D365 Email Templates Dynamic Text
Dynamics 365 email templates let you create reusable email content with dynamic text that auto-populates from record data. Here’s a practical guide to working with them effectively.
Entity-Specific Templates
Entity-specific templates are tied to a particular table (entity) and can resolve fields from that table automatically via the template editor UI. However, there is a significant limitation: you cannot create entity-specific email templates for custom entities through the standard UI. This restricts their usefulness in solutions with heavy customisation.
Global Templates
Global templates are not bound to any specific entity, which makes them more flexible. To use dynamic text with custom entities in a global template, you need to manually write the mapping syntax.
Text fields:
{!EntityLogicalName:FieldLogicalName;}
Example — pulling a user’s address:
{!User:Address;}
Lookup fields (to resolve the display name):
{!EntityLogicalName:LookupFieldLogicalName/@name;}
Tip: If your syntax is correct, the dynamic value placeholder will turn yellow in the template editor after saving. If it stays plain text, double-check your entity and field logical names. For example, is the column doesn’t exist in the table or spelling errors.
How to Test a Template
There are a few approaches to validate that your template resolves correctly:
-
Manual test — Create an email record, insert the template, and set the regarding record. Confirm the placeholders resolve to actual values.
-
InstantiateTemplate action — Call the
InstantiateTemplateDataverse action programmatically. Tools like the Dataverse REST Builder XrmToolBox plugin can help. The workflow in REST Builder is: build the request in Configure mode → switch to Fetch mode to generate the request code → move to Editor mode to execute. It’s not the most intuitive flow, but it works.
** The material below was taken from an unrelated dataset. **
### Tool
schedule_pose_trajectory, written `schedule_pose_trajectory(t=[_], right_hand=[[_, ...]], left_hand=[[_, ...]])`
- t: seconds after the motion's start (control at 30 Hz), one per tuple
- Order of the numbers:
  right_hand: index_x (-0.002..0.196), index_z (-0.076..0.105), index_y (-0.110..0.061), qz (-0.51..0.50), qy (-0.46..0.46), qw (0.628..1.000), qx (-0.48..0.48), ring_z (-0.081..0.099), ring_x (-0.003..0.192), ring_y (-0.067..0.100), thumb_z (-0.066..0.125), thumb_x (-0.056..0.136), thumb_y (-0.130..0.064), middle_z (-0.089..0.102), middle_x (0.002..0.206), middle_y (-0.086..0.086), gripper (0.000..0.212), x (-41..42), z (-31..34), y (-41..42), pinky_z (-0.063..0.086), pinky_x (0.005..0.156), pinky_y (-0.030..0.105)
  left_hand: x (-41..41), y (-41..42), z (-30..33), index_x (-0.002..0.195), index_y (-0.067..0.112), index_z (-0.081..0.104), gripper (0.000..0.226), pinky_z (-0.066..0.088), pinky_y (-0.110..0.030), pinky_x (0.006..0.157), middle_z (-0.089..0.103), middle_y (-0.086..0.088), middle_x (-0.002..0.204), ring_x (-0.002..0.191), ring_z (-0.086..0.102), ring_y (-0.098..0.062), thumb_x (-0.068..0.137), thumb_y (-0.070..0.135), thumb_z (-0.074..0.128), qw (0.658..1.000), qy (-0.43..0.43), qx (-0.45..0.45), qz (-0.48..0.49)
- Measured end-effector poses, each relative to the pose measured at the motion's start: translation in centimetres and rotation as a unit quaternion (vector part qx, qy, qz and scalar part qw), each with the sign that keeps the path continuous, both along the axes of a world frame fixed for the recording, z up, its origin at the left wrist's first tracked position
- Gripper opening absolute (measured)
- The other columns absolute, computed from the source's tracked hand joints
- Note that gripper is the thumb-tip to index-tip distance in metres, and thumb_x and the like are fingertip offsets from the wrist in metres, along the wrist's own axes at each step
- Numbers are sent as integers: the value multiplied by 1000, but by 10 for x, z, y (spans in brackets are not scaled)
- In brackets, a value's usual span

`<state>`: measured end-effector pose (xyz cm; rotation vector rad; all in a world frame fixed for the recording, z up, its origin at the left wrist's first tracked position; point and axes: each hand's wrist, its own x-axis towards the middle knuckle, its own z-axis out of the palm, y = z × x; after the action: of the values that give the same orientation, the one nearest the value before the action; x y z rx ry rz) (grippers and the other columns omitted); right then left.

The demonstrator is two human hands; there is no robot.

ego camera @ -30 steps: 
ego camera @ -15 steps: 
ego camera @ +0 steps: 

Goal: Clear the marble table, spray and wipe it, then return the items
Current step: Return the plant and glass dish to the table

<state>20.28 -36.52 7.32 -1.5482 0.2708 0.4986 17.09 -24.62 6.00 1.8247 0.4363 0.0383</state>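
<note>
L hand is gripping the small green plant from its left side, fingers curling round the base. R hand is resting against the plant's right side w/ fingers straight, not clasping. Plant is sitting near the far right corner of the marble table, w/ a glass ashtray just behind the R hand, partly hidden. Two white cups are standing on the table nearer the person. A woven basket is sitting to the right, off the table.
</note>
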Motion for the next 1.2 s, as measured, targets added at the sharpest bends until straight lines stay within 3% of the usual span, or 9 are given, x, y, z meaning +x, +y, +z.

Implementation Scenario(s)
Power Automate — Use an unbound action step in a cloud flow to call InstantiateTemplate. This is especially powerful for integrating with the rest of your business process or logic.
Complex Data Mapping
When out-of-the-box dynamic text isn’t enough (e.g., you need conditional logic, formatted dates, or data from related records beyond a single lookup), use Power Automate:
- Define your own placeholder syntax in the template body (e.g., ``).
- Build a flow that retrieves the necessary data, performs transformations, and replaces your custom placeholders before sending the email.
This pattern gives you full control over the email content while still leveraging templates for the static structure.